▶ **ACTION ITEM**: Repeat the data in full and exactly. Leave the pictures out.

▶ **RAW DATA**:
BEGIN

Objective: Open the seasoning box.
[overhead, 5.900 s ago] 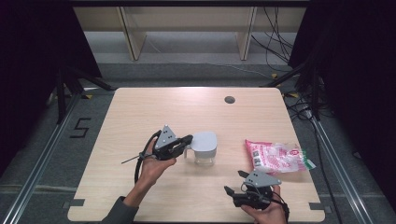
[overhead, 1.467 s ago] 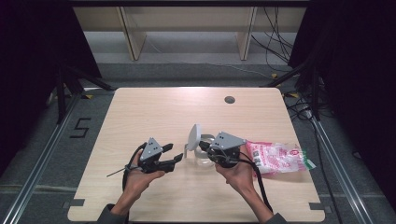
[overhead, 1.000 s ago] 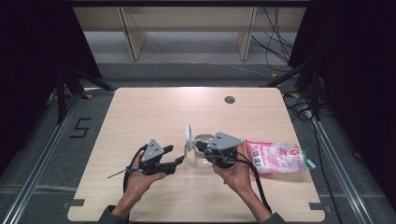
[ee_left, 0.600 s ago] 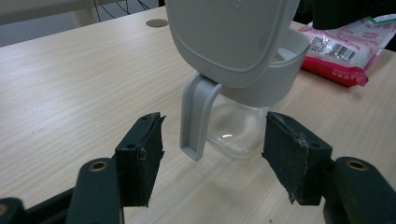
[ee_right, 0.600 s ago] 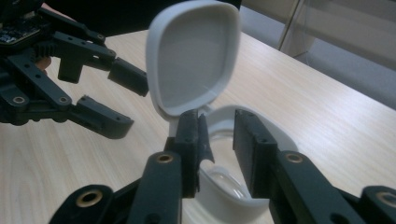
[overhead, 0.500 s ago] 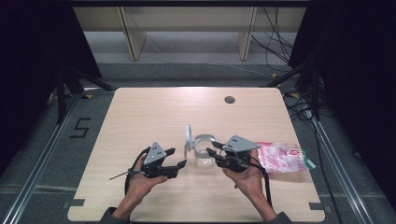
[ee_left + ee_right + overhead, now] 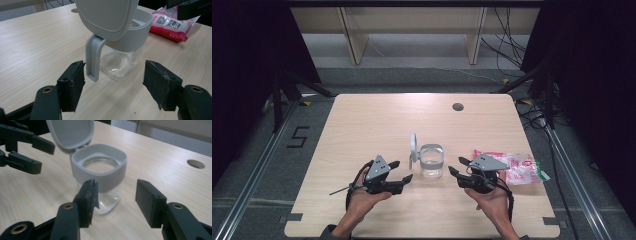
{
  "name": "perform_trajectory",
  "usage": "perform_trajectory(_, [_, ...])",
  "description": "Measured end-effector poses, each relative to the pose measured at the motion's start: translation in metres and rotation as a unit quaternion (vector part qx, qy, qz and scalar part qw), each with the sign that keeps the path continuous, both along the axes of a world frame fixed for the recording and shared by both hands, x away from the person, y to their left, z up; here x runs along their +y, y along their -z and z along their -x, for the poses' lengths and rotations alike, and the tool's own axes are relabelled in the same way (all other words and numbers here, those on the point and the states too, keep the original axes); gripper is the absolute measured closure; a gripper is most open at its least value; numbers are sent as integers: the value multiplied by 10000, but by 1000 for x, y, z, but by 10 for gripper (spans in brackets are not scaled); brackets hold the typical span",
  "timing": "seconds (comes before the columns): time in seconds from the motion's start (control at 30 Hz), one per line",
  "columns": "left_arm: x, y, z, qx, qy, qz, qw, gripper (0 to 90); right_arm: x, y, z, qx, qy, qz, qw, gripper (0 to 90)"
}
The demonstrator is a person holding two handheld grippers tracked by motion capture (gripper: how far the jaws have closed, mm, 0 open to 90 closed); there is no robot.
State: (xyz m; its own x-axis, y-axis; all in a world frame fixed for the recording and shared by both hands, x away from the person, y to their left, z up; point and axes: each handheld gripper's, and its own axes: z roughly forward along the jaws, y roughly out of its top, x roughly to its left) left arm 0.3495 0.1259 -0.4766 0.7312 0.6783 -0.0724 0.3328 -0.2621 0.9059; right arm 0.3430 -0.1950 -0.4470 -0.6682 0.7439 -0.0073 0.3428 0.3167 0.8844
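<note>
Table [image 7: 377, 125]: one jar [image 7: 431, 161], one packet [image 7: 519, 167], two hand-held grippers [image 7: 399, 172].

In the left gripper view, the top of the jar's raised lid [image 7: 107, 15] runs off the upper edge, and the pink packet [image 7: 172, 22] is partly covered by the dark jaws of the other gripper at the top right. Its printed label is too blurred to read. In the right gripper view, the lid [image 7: 72, 133] is again cut off at the top. In the high view, both forearms leave the frame at the bottom edge, and the packet's [image 7: 524, 167] print is too small to read.
</note>
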Motion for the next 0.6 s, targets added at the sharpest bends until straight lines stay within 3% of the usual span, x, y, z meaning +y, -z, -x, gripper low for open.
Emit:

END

▶ **ANSWER SPACE**:
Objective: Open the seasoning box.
[overhead, 5.900 s ago] 
[overhead, 1.467 s ago] 
[overhead, 1.000 s ago] 
[ee_left, 0.600 s ago] 
[ee_right, 0.600 s ago] 
[overhead, 0.500 s ago] 
[ee_left + ee_right + overhead, now] 
{
  "name": "perform_trajectory",
  "usage": "perform_trajectory(_, [_, ...])",
  "description": "Measured end-effector poses, each relative to the pose measured at the motion's start: translation in metres and rotation as a unit quaternion (vector part qx, qy, qz and scalar part qw), each with the sign that keeps the path continuous, both along the axes of a world frame fixed for the recording and shared by both hands, x away from the person, y to their left, z up; here x runs along their +y, y along their -z and z along their -x, for the poses' lengths and rotations alike, and the tool's own axes are relabelled in the same way (all other words and numbers here, those on the point and the states too, keep the original axes); gripper is the absolute measured closure; a gripper is most open at its least value; numbers are sent as integers: the value multiplied by 10000, but by 1000 for x, y, z, but by 10 for gripper (spans in brackets are not scaled); brackets hold the typical span",
  "timing": "seconds (comes before the columns): time in seconds from the motion's start (control at 30 Hz), one per line",
  "columns": "left_arm: x, y, z, qx, qy, qz, qw, gripper (0 to 90); right_arm: x, y, z, qx, qy, qz, qw, gripper (0 to 90)"
}
The demonstrator is a person holding two handheld grippers tracked by motion capture (gripper: how far the jaws have closed, mm, 0 open to 90 closed); there is no robot.
State: (xyz m; its own x-axis, y-axis; all in a world frame fixed for the recording and shared by both hands, x away from the person, y to their left, z up; point and axes: each handheld gripper's, and its own axes: z roughly forward along the jaws, y roughly out of its top, x roughly to its left) left arm 0.3495 0.1259 -0.4766 0.7312 0.6783 -0.0724 0.3328 -0.2621 0.9059; right arm 0.3430 -0.1950 -0.4470 -0.6682 0.7439 -0.0073 0.3428 0.3167 0.8844
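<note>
Table [image 7: 377, 125]: one jar [image 7: 431, 161], one packet [image 7: 519, 167], two hand-held grippers [image 7: 399, 172].

In the left gripper view, the top of the jar's raised lid [image 7: 107, 15] runs off the upper edge, and the pink packet [image 7: 172, 22] is partly covered by the dark jaws of the other gripper at the top right. Its printed label is too blurred to read. In the right gripper view, the lid [image 7: 72, 133] is again cut off at the top. In the high view, both forearms leave the frame at the bottom edge, and the packet's [image 7: 524, 167] print is too small to read.
</note>
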Motion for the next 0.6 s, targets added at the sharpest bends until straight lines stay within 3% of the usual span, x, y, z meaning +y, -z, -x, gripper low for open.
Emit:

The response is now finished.